За окном и правда было ясно. Туман исчез, погода переменилась. Светило солнце. Под его лучами согревалась земля.
Младший сын Батыр еще не совсем проснулся, ему хотелось спать. А девочка уже успела разжечь огонь.
Батыр достал спрятанную с вечера картофелину, разломил ее пополам и протянул одну половину матери.
Пламя осветило лицо покойницы. Девочка посмотрела на лицо матери и испугалась.
— Мама!.. Мама!.. Мама! — позвала Жавхар и заплакала.
Заплакал и Батыр. Жавхар бросилась к Юсуфу. Но Юсуф молчал. Жавхар натянула рваненькие носки, вышла из сакли и встала у ворот, не зная, что же дальше делать.
Мимо проходила женщина. Девочка закричала:
— Зазаадай, зайди, пожалуйста, к нам...
Зазаадай была из рода Рустамовых — тех самых, на которых работали многие аульские бедняки. Она даже не взглянула на девочку.
Жавхар всхлипнула и пошла назад в саклю, кулачком утирая глаза. В комнате она еще раз окликнула мать, но мать и теперь не отвечала.
Ребятишки сгрудились в углу, один подле другого, и затихли.
Время шло, никто не заходил к сиротам.
Юсуф, когда первый испуг у него прошел, задумался над тем, что ведь он теперь хозяин этой сакли и самый старший из троих... Он вспомнил, что от холода и голода недавно вымерла вся семья Мусакаевых. И с ними может такое случиться. Вспомнил, как ему тяжело было решиться просить милостыню в первый раз, как подрался с Касумом и как потом родители Касума избили его. «Почему, — думал Юсуф, — у одних есть все, а у других — ничего?
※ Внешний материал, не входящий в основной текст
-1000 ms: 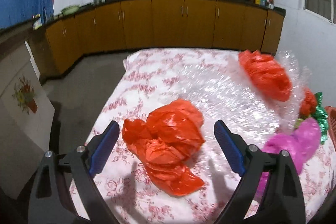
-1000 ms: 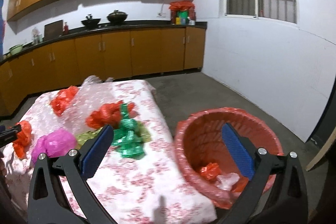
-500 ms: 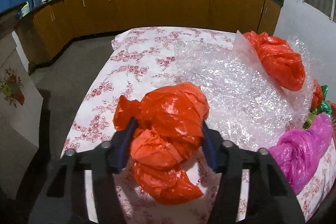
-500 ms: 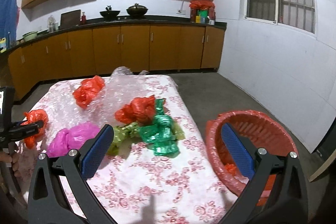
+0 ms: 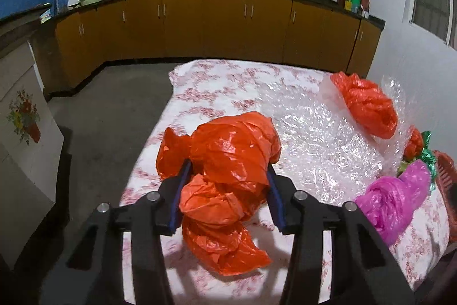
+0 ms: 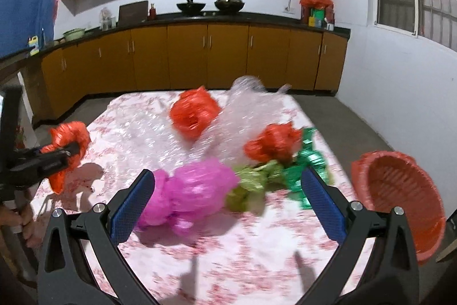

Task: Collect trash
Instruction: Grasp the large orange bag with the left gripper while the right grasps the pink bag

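Crinkled orange plastic bag near the table's left edge, left gripper jaws closing, pads pressing its sides. Right gripper jaws wide apart over crumpled pink bag. Bubble wrap mid-table; red woven basket off the right edge.

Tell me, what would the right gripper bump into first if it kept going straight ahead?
Probably the pink bag. It lies on the table just ahead of the open right gripper, left of centre; depth is hard to judge.
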A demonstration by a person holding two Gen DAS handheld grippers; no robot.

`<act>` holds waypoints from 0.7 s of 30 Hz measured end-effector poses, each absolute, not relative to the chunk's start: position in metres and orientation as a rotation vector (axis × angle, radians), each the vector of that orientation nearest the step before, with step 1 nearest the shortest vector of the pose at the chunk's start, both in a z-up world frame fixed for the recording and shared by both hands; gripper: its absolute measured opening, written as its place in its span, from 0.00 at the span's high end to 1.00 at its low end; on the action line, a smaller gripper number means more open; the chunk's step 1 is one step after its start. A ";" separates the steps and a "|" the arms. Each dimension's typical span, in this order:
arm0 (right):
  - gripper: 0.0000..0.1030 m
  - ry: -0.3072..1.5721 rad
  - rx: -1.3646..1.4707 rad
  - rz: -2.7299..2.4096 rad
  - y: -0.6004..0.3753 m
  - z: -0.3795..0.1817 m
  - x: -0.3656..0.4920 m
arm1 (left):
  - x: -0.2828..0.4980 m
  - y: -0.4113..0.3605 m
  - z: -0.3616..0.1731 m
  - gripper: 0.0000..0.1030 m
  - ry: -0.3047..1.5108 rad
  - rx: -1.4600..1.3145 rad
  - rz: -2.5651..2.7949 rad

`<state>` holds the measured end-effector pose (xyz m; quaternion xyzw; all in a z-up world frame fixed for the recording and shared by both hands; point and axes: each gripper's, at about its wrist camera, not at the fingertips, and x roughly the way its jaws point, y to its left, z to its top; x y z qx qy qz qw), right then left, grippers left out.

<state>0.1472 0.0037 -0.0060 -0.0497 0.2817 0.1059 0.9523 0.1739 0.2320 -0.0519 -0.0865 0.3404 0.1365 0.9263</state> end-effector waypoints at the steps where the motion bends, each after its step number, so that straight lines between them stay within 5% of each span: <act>1: 0.02 0.582 -0.093 0.214 0.007 -0.009 0.149 | 0.170 0.234 -0.050 0.54 0.693 -0.183 0.282; 8: 0.02 0.661 -0.081 0.195 0.038 -0.036 0.165 | 0.149 0.248 -0.042 0.54 0.672 -0.215 0.295; 16: 0.47 0.724 -0.104 0.256 0.051 -0.049 0.170 | 0.141 0.254 -0.040 0.54 0.661 -0.237 0.286; 21: 0.59 0.719 -0.100 0.282 0.045 -0.044 0.164 | 0.138 0.253 -0.038 0.54 0.654 -0.242 0.275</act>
На одних дорогая красивая одежда, а на других только овчинные шкуры на голом теле?.. И что теперь делать? Если бы не зима, можно было бы собирать дикие фрукты, а зимой как быть? Я ведь старший, на мне сестренка и брат...»
Время приближалось к полудню, но в саклю так никто и не постучался, будто все забыли о ней и о ее обитателях.
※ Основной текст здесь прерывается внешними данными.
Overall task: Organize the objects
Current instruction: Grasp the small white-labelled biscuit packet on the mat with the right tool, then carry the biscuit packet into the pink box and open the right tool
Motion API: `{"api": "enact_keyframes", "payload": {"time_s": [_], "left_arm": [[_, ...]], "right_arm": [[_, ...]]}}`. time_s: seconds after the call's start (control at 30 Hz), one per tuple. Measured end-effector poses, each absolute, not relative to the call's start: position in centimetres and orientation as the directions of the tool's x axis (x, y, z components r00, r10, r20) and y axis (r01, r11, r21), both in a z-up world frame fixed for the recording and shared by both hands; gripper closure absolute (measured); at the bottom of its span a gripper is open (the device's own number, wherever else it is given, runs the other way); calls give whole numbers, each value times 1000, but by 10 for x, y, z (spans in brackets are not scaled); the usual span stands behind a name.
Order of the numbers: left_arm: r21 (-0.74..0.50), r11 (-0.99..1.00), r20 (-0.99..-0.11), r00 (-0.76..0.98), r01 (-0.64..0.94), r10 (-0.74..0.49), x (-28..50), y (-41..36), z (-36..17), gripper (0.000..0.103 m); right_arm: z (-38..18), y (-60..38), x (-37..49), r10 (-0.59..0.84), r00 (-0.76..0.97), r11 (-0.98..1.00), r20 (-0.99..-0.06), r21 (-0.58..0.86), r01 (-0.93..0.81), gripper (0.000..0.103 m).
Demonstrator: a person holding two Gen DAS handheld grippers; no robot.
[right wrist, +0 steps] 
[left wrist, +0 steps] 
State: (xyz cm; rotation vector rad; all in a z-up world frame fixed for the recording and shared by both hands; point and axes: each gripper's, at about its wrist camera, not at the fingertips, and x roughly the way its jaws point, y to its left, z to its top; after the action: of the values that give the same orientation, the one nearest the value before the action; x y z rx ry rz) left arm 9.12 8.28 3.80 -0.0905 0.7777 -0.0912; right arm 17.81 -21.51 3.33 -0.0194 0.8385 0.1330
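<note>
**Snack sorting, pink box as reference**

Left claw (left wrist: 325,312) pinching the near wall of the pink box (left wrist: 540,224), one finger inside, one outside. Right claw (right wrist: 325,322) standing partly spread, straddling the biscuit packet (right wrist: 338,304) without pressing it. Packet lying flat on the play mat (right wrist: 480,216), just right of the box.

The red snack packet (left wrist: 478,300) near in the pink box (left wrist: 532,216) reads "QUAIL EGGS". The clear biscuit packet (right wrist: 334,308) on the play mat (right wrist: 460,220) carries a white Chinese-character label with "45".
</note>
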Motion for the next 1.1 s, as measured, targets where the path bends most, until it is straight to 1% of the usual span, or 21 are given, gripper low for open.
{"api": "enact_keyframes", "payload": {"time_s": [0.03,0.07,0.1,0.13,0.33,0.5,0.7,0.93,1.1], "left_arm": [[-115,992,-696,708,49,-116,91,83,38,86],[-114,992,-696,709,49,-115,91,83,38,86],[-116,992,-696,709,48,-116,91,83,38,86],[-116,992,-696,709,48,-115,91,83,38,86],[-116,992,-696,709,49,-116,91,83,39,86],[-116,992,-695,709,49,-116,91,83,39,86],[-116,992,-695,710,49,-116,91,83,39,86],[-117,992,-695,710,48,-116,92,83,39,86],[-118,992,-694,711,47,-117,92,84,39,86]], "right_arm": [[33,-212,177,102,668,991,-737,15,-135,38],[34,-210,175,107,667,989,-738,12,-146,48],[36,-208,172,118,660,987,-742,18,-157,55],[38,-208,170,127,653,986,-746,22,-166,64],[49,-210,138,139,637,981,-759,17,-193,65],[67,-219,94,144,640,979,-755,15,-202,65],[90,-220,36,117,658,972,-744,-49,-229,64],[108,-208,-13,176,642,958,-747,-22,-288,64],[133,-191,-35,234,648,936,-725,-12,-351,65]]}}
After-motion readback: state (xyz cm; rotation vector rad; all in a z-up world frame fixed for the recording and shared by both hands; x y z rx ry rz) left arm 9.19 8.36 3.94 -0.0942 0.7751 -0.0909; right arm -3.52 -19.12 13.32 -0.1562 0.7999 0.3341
Юсуф и Жавхар молча глядели друг на друга, и некому было их утешить.
Маленький Батыр ничего не понимал, но, глядя на опечаленных брата и сестру, тоже плакал.
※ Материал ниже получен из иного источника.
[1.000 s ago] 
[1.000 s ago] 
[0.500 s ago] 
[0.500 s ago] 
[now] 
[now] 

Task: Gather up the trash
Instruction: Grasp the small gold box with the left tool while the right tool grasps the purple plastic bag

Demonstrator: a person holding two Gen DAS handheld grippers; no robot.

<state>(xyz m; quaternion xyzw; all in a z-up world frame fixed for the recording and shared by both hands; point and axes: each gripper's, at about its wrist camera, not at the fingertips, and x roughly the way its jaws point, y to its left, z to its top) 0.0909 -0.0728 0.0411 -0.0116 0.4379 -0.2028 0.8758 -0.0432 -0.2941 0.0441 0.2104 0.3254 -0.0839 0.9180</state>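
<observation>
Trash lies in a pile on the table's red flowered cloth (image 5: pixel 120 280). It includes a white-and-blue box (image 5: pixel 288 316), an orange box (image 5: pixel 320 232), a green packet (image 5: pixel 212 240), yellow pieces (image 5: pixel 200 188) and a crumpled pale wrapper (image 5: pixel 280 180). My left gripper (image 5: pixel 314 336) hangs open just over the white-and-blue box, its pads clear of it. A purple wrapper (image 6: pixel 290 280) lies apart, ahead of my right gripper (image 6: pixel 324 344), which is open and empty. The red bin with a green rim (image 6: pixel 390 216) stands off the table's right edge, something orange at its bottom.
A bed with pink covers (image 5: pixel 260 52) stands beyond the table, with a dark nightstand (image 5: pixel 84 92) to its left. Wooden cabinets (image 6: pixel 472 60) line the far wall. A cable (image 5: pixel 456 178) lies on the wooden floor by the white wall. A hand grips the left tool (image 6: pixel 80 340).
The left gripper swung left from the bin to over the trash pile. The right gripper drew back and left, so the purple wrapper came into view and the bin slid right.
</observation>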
— Есть хочется, — сказал он наконец.
— Испеките остатки картошки. Я скоро вернусь, — сказал Юсуф, подпоясывая бечевкой отцовскую шубу, и уже собрался было выйти, как снаружи послышался стук.
Кто-то подошел к двери, толкнул ее ногой и вошел в саклю.
— Хасан-ази[1] идет, Хасан-ази! — обрадовался Батыр.
Хасан-ази от рождения слепой, как говорят горцы — родился в час, когда аллах был сердит. Он двоюродный брат Али. Зная, что жена Али болеет, он частенько приходил проведать семью двоюродного брата, рассказать о своих бедах, послушать об их горе. И теперь он пришел поведать о том, что вчера к нему пришла еще одна беда. Единственного сына искалечила рухнувшая от сырости стена. Хорошо еще, что остался живым.
— Ну что поделываете? Как здоровье, Патимат? — спросил Хасан-ази, входя в комнату.
В ответ он услышал только рыдания детей, кинувшихся к нему, как цыплята к наседке.
— Беда, о всесильный, будь же милосердным! — воскликнул Хасан-ази и, передав одному из ребят свою палку, ощупью стал искать место, где лежала покойная жена двоюродного брата.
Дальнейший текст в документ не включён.